The site appeals to many researchers because of the diversity of old rocks it contains.
Debris from ancient meteorite effects, called "mega breccias", would be some of the oldest stones sampled from any planet in the solar system. Stones one billion years younger could reveal how Mars became the world it is.
In the area there are minerals, such as carbonates, which suggest that it once ended up in an underground aquifer – a potential refuge for organisms seeking protection from the planet's harsh and climatic climate.
Emily Lakdawalla, a geologist and leading editor of planetary society posed a question that aroused over each site being considered.
"What happens if the samples do not return?" She said.
Golombek took the microphones. "We have decided to decide for this conversation," he said. "It's all about being an optimist or a pessimist, right?"
At the moment, he called on his colleagues to be optimists.
Explore all sites
At the last morning of the workshop there was no agreement on the best place to land the rover. Some researchers said that their minds changed with each presentation, their opinions ping-ponging as they heard compelling evidence from followers of each site. Others had become more anchored in their positions.
What if they did not have to choose?
The mission-based science team had thought of an ambitious expanded mission centered around a new landing site on the edge of northeastern Syrtis called "Midway", not far from the Jezero crater.

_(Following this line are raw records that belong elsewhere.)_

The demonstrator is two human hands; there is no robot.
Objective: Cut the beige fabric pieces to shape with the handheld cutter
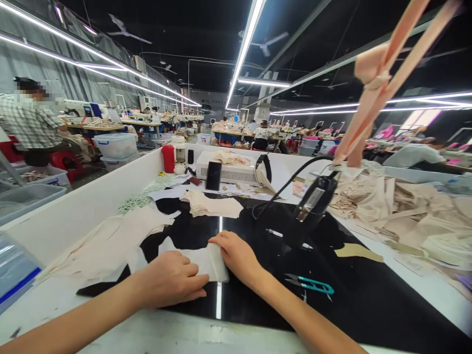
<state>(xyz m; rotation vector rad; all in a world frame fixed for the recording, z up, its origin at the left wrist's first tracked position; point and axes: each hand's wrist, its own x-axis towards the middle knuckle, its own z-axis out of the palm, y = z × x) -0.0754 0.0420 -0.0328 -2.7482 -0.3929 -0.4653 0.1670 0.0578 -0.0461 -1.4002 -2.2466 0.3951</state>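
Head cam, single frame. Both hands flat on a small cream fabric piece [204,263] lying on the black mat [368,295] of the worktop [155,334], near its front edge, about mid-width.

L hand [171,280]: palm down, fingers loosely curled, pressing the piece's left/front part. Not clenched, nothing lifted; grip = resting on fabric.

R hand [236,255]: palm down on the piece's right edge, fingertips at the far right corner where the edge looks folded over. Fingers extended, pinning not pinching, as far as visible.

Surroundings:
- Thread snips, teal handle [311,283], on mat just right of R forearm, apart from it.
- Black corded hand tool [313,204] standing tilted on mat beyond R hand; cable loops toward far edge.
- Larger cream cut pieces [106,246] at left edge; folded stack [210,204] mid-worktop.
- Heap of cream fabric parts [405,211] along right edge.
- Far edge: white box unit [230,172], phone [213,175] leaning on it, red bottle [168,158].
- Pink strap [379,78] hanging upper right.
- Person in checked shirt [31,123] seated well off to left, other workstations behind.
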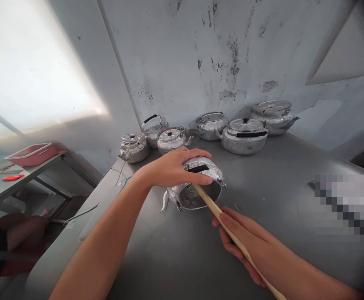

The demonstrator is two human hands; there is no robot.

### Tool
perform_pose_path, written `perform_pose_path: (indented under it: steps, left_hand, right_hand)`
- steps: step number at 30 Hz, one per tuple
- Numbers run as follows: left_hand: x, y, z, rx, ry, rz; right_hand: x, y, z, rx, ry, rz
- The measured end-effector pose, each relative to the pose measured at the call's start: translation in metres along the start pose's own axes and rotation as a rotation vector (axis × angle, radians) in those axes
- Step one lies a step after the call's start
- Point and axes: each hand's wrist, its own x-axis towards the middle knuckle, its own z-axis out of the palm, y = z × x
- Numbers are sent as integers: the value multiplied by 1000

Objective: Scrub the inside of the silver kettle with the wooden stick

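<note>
A dented silver metal kettle (215,171) lies tipped on its side on the grey table (157,254), its round opening facing me and its spout to the left. My left hand (175,168) presses over its upper side, fingers and thumb around the black handle grip, holding it. In my right hand (247,233), fingers wrapped around it, is a long pale wooden stick (211,204). The stick's far end reaches into the kettle's opening. Its tip is hidden inside.
Several other metal kettles stand along the wall, including a lidded one (244,137) at the back right and a small one (135,148) at the back left. A pink basket (36,154) sits on a side bench. Part of a seated person (22,233) shows lower left.
</note>
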Motion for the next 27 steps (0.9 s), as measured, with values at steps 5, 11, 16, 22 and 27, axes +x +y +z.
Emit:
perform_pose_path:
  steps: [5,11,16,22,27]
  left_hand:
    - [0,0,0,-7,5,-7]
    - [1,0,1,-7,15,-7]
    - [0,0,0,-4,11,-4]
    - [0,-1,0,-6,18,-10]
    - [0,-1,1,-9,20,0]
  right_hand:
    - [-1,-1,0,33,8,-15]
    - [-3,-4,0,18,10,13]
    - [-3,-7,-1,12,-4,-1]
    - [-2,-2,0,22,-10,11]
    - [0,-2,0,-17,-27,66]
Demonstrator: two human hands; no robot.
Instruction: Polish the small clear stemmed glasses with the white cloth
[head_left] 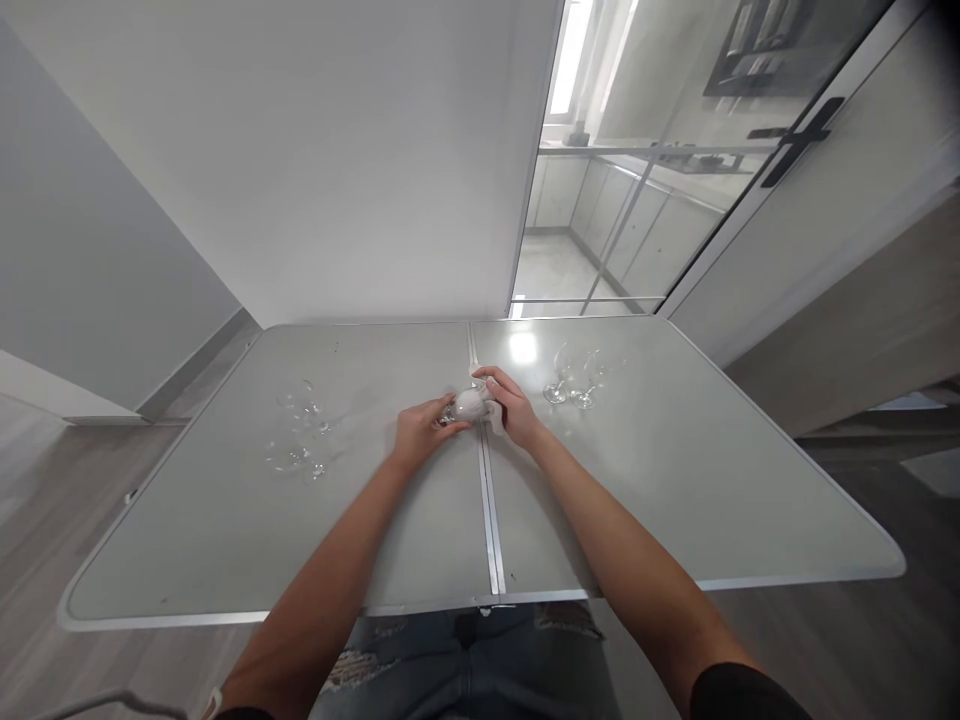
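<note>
Clearly the thing in hand is a wine glass (466, 405), lying on its side just above the table (675, 480) at the centre seam. Left of the grip stand a few more glasses (300, 440), well apart from it. The left hand (420, 432) has its fingers closed around the stem end. The right hand (514, 405) wraps the bowl, seemingly through a white cloth (495, 420), though the view is too small to be sure. To the right of that grip, two upright glasses (574, 380) stand near it.

Such a glass is light, stiff and thin-walled, so likely fragile, and slippery on bare glass. The stem looks the weakest part; cradling the bowl and steadying the base seems safer than twisting hard.
</note>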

It would take hundreds of March days – equivalent to several years on earth – so that the rover could imagine from one place to another, so that you got the best tests. The travers would carry the rover over steep mountainsides, narrow mountain ranges and dangerous winds.
"This is incredible grand prospecting," said Ken Williford, deputy project researcher for the mission.

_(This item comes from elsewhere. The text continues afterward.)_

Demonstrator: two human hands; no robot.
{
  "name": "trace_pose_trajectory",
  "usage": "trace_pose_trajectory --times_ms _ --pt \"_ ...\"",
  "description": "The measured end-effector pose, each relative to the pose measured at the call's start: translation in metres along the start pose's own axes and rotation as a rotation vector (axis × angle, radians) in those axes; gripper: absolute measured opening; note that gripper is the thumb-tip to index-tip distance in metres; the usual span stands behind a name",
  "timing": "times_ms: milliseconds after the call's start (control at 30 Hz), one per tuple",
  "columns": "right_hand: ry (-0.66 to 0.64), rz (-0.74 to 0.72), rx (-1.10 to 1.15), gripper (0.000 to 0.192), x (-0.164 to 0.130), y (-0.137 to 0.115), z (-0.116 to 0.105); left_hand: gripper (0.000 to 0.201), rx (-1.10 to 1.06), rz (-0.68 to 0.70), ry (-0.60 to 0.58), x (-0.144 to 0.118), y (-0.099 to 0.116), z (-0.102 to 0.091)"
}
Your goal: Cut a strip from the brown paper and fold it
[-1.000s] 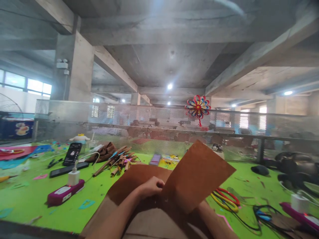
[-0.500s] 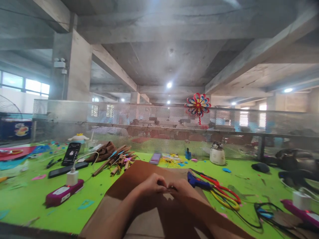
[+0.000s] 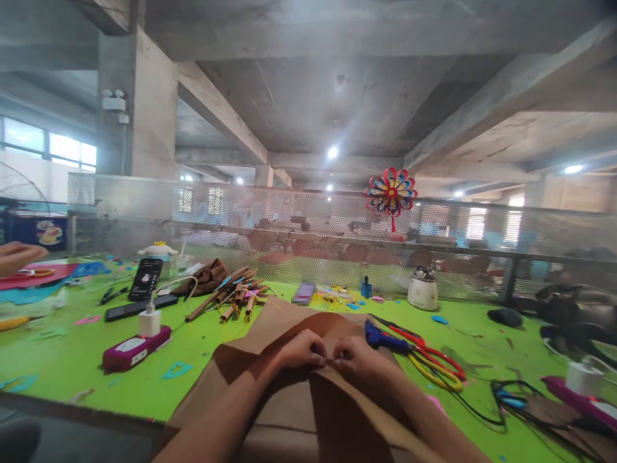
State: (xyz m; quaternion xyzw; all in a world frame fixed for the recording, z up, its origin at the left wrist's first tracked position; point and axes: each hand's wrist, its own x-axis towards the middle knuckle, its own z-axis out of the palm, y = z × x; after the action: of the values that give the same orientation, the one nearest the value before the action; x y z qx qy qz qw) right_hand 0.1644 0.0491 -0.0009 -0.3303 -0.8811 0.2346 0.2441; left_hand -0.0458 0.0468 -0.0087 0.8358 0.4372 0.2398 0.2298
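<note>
A large sheet of brown kraft paper [image 3: 284, 421] lies on the green table in front of me, its far part bent up and over. My left hand [image 3: 304, 349] pinches the paper's raised edge near the middle. Close beside it on the right, my right hand [image 3: 351, 355] has its fingers closed on the same edge. Both sets of fingertips nearly meet, and the paper between them is small and partly hidden. Just right of my right hand, blue-handled scissors [image 3: 385, 337] and scissors with red and yellow handles [image 3: 438, 366] rest at the paper's border.
Left are a purple power strip [image 3: 137, 349], phones [image 3: 146, 280] and a bundle of brown paper rolls [image 3: 236, 296]. A white jar [image 3: 423, 289] stands at the back right; black cable [image 3: 499, 405] lies nearer. At the far left edge another person's hand [image 3: 19, 257] shows.
The far part of the paper, flatter before, now bulges and folds around my hands. My hands stay together on the edge. Another person's hand has come in at the far left.
</note>
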Motion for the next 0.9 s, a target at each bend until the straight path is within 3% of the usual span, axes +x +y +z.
trace_pose_trajectory --times_ms 100,333,533,700,900 --pt "-0.025 -0.041 -0.127 0.019 0.008 0.008 0.004 0.019 0.055 -0.008 -0.035 0.000 0.001 -0.002" --pt "-0.080 -0.037 -0.039 0.023 0.005 0.017 0.006 0.015 0.146 -0.045 -0.073 -0.003 0.015 -0.007" --pt "-0.107 0.022 -0.011 0.021 0.006 0.020 0.007 0.013 0.124 -0.040 -0.073 0.001 0.007 -0.002" --pt "-0.104 0.017 -0.017 0.015 0.005 0.019 0.006 0.013 0.145 0.007 -0.062 0.000 0.006 -0.002" --pt "-0.129 -0.023 0.022 0.016 0.001 0.009 0.004 0.023 0.071 0.086 -0.146 -0.001 0.007 -0.007"
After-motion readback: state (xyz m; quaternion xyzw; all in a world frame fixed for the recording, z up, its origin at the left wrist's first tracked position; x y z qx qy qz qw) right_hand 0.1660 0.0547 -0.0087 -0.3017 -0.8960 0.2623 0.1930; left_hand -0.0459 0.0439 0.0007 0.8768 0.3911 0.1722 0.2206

Even at Mars standards, Midway was full of unknown.
Researchers had not been able to carry out detailed analyzes of the rocks it contains, and the proposed 15 mile traffic was at the edge of what could be achieved by a lumbering robber.
There were many ways that this could end badly, some worried.
"But" project researcher Ken Farley opposed "there is more than one way to fail".
"Personally," he continued: "I do not want to fail because we have not been ambitious enough to make the test cache scientifically worthy."
In the end, the decision would come down to Thomas Zurbuchen.
As NASA's Associated Administrator of Science, he oversees more than 100 missions aimed at understanding the solar system and beyond.
"This is the most risky," he said about the $ 2 billion mission. "But suppose everything goes just as we hoped. The landing place I'm the deciding officer on will make history."
Days before he was scheduled to get his final compilation about the landing options, Zurbuchen was undecided.
He had participated in a part of the landing workshop. There was still so much to consider: the engineers' safety assessments, the potential for follow-up missions, the need to balance astrobiology research with other scientific issues.
Then there was the vision he thought when he closed his eyes to dream – a consideration that was not economical or scientific, but pure hope. A probe carrying the Mars test runs back to the ground. Researchers get the cache and get their first glimpse of the pieces on another planet. The lab where the rocks are analyzed, the complex instruments that will search for signs of ancient organisms.
A science classroom where his future granddaughter sees and reads a textbook called the name of the place he chose – a place where humanity learned for the first time we have not always been alone.